• [THE TASK]: Each record must be retyped word for word.

• [RECORD EXCERPTS]:
┄┄┄┄┄┄┄┄┄┄┄┄┄┄┄┄┄┄┄┄

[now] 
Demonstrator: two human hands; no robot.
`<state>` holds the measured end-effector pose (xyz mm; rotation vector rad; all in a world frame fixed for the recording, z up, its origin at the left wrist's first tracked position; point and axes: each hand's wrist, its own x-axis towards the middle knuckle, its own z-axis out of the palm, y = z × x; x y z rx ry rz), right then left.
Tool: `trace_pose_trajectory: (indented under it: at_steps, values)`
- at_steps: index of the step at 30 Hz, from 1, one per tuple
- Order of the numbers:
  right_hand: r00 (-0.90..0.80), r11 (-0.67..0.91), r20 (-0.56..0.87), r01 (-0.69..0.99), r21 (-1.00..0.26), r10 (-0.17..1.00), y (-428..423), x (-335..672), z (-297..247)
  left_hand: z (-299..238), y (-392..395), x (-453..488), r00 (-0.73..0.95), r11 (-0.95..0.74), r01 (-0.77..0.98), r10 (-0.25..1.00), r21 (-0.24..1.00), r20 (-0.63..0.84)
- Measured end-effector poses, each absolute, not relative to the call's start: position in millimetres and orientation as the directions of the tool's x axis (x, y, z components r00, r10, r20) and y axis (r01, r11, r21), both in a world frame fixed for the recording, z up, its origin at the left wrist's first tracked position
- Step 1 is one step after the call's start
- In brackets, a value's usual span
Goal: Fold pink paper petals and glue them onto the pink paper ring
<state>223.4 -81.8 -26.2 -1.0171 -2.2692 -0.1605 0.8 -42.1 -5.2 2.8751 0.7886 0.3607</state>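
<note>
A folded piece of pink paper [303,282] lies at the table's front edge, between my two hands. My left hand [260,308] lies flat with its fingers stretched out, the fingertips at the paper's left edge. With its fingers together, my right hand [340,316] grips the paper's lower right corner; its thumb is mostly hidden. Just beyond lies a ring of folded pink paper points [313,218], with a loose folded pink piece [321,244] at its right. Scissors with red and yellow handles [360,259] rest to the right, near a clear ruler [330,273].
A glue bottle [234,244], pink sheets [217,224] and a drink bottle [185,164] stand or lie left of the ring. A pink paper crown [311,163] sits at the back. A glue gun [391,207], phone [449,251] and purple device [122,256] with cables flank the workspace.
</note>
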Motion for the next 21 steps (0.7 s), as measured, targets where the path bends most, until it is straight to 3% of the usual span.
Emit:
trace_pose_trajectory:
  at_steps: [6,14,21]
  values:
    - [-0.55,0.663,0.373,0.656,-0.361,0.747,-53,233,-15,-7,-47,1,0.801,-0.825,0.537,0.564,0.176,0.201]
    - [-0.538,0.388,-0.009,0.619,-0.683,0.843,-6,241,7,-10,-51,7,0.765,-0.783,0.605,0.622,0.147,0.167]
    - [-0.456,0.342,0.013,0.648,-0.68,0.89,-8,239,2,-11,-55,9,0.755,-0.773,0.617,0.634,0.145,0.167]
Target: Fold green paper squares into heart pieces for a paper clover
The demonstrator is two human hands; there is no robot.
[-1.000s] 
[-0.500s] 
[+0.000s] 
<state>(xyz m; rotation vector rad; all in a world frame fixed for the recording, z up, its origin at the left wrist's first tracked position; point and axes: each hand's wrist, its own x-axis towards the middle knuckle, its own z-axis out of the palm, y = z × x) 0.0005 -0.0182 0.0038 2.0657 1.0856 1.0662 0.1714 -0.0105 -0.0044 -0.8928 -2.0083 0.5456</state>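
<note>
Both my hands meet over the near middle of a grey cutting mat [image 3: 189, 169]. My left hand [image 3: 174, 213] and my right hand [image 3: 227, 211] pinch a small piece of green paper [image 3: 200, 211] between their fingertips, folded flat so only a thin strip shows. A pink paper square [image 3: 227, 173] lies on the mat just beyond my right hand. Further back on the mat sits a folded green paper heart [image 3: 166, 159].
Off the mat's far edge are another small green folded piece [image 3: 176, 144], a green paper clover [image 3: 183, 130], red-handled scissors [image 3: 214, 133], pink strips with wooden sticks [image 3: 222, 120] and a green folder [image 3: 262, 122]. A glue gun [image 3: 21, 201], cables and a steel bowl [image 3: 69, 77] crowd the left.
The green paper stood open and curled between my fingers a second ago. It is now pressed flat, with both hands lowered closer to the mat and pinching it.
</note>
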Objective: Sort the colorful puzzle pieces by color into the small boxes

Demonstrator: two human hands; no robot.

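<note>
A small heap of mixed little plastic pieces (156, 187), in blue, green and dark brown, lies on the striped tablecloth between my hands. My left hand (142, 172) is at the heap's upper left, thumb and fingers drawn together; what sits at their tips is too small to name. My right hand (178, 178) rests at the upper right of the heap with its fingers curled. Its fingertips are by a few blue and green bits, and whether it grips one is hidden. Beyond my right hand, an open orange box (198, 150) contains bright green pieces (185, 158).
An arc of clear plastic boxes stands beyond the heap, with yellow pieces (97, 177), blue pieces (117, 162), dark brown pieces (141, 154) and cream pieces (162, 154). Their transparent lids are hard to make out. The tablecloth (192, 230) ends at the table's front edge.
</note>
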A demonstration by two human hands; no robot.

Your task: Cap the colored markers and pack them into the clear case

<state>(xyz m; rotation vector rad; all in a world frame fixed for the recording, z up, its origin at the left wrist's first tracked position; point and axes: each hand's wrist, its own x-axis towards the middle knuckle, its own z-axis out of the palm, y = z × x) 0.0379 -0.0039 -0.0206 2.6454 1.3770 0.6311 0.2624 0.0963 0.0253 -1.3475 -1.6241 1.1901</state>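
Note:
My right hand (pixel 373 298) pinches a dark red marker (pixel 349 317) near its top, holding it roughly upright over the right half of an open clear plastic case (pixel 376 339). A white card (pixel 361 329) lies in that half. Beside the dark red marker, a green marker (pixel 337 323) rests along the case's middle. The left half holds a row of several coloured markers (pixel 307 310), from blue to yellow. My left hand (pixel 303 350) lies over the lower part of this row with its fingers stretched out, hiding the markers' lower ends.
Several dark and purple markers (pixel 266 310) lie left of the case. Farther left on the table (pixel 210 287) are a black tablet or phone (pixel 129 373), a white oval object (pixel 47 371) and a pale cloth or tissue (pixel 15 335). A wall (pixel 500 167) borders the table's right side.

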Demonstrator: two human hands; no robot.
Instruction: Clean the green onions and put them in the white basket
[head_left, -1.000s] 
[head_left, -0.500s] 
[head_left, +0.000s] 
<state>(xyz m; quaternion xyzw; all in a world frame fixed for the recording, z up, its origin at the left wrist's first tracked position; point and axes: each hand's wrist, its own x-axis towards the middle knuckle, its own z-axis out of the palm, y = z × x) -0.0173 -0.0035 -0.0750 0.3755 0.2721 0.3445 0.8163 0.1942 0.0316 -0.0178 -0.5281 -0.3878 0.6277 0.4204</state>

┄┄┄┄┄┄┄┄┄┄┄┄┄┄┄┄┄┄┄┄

• [ANSWER BELOW]:
[now] 
Demonstrator: two human hands; no robot.
`<state>` holds the measured end-effector pose (xyz mm; rotation vector rad; all in a world frame fixed for the recording, z up, its origin at the left wrist's first tracked position; point and axes: each hand's wrist, its own x-axis towards the middle knuckle, its own z-axis out of the palm, y = z × x; x y z rx ry rz), right then left.
Tool: `trace_pose_trajectory: (indented under it: at_steps, values)`
- at_steps: index of the step at 30 Hz, from 1, one per tuple
- Order of the numbers:
  right_hand: r00 (-0.90..0.80), r11 (-0.67..0.91), r20 (-0.56..0.87), r01 (-0.69..0.99), r21 (-1.00..0.26), r10 (-0.17..1.00), y (-428..423), x (-335..672), z (-297..247)
  left_hand: z (-299..238), y (-392..395), x (-453..488), r00 (-0.73..0.95), r11 (-0.95..0.74), r01 (-0.77..0.98), r10 (-0.25..1.00), r21 (-0.24..1.00), r20 (-0.63..0.84)
- Measured end-effector poses, each absolute, not relative to the call's start: position in millimetres and orientation as the directions of the tool's x axis (x, y, z components r00, r10, r20) and y axis (r01, r11, r21), both in a world frame fixed for the recording, z up, its origin at the left wrist's first tracked position
- Step 1 is one step after the call's start
- In brackets, a value's usual span
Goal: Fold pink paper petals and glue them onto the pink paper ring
<state>223.4 -81.8 -26.2 -1.0171 -2.2692 -0.1605 0.8 -42.1 -5.2 2.8751 0.7886 0.3607</state>
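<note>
A folded piece of pink paper [303,282] lies at the table's front edge, between my two hands. My left hand [260,308] lies flat with its fingers stretched out, the fingertips at the paper's left edge. With its fingers together, my right hand [340,316] grips the paper's lower right corner; its thumb is mostly hidden. Just beyond lies a ring of folded pink paper points [313,218], with a loose folded pink piece [321,244] at its right. Scissors with red and yellow handles [360,259] rest to the right, near a clear ruler [330,273].
A glue bottle [234,244], pink sheets [217,224] and a drink bottle [185,164] stand or lie left of the ring. A pink paper crown [311,163] sits at the back. A glue gun [391,207], phone [449,251] and purple device [122,256] with cables flank the workspace.
</note>
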Motion for the next 21 steps (0.7 s), as measured, targets where the path bends most, until it is straight to 3% of the usual span.
Emit:
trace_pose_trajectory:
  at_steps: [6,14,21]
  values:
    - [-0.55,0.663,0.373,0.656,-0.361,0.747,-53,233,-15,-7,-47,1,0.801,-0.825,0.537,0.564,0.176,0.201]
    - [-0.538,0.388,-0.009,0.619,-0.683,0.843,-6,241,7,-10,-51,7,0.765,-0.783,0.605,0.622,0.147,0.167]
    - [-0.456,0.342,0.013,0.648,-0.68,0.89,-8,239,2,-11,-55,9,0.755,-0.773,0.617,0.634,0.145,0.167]
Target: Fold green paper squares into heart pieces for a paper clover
The demonstrator is two human hands; there is no robot.
[-1.000s] 
[-0.500s] 
[+0.000s] 
<state>(xyz m; rotation vector rad; all in a world frame fixed for the recording, z up, its origin at the left wrist's first tracked position; point and axes: each hand's wrist, its own x-axis towards the middle knuckle, its own z-axis out of the palm, y = z × x) 0.0005 -0.0182 0.0038 2.0657 1.0856 1.0662 0.1714 -0.0105 -0.0044 -0.8928 -2.0083 0.5456</state>
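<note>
Both my hands meet over the near middle of a grey cutting mat [image 3: 189, 169]. My left hand [image 3: 174, 213] and my right hand [image 3: 227, 211] pinch a small piece of green paper [image 3: 200, 211] between their fingertips, folded flat so only a thin strip shows. A pink paper square [image 3: 227, 173] lies on the mat just beyond my right hand. Further back on the mat sits a folded green paper heart [image 3: 166, 159].
Off the mat's far edge are another small green folded piece [image 3: 176, 144], a green paper clover [image 3: 183, 130], red-handled scissors [image 3: 214, 133], pink strips with wooden sticks [image 3: 222, 120] and a green folder [image 3: 262, 122]. A glue gun [image 3: 21, 201], cables and a steel bowl [image 3: 69, 77] crowd the left.
The green paper stood open and curled between my fingers a second ago. It is now pressed flat, with both hands lowered closer to the mat and pinching it.
</note>
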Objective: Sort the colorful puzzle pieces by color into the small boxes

Demonstrator: two human hands; no robot.

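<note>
A small heap of mixed little plastic pieces (156, 187), in blue, green and dark brown, lies on the striped tablecloth between my hands. My left hand (142, 172) is at the heap's upper left, thumb and fingers drawn together; what sits at their tips is too small to name. My right hand (178, 178) rests at the upper right of the heap with its fingers curled. Its fingertips are by a few blue and green bits, and whether it grips one is hidden. Beyond my right hand, an open orange box (198, 150) contains bright green pieces (185, 158).
An arc of clear plastic boxes stands beyond the heap, with yellow pieces (97, 177), blue pieces (117, 162), dark brown pieces (141, 154) and cream pieces (162, 154). Their transparent lids are hard to make out. The tablecloth (192, 230) ends at the table's front edge.
</note>
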A demonstration by two human hands; no robot.

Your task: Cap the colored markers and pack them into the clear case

<state>(xyz m; rotation vector rad; all in a world frame fixed for the recording, z up, its origin at the left wrist's first tracked position; point and axes: each hand's wrist, its own x-axis towards the middle knuckle, its own z-axis out of the palm, y = z × x) 0.0379 -0.0039 -0.0206 2.6454 1.3770 0.6311 0.2624 0.0963 0.0253 -1.3475 -1.6241 1.1901</state>
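Note:
My right hand (pixel 373 298) pinches a dark red marker (pixel 349 317) near its top, holding it roughly upright over the right half of an open clear plastic case (pixel 376 339). A white card (pixel 361 329) lies in that half. Beside the dark red marker, a green marker (pixel 337 323) rests along the case's middle. The left half holds a row of several coloured markers (pixel 307 310), from blue to yellow. My left hand (pixel 303 350) lies over the lower part of this row with its fingers stretched out, hiding the markers' lower ends.
Several dark and purple markers (pixel 266 310) lie left of the case. Farther left on the table (pixel 210 287) are a black tablet or phone (pixel 129 373), a white oval object (pixel 47 371) and a pale cloth or tissue (pixel 15 335). A wall (pixel 500 167) borders the table's right side.
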
Demonstrator: two human hands; no robot.
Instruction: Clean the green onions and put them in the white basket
[head_left, -1.000s] 
[head_left, -0.500s] 
[head_left, +0.000s] 
<state>(xyz m; quaternion xyzw; all in a world frame fixed for the recording, z up, its origin at the left wrist's first tracked position; point and axes: each hand's wrist, its own x-axis towards the middle knuckle, its own z-axis out of the palm, y = z × x) -0.0173 -0.0035 -0.0750 0.3755 0.2721 0.3445 0.8163 0.1942 0.0316 -0.0178 -0.5281 -0.3878 0.6277 0.4204</state>

Nothing remains to be done, and the exercise is complete.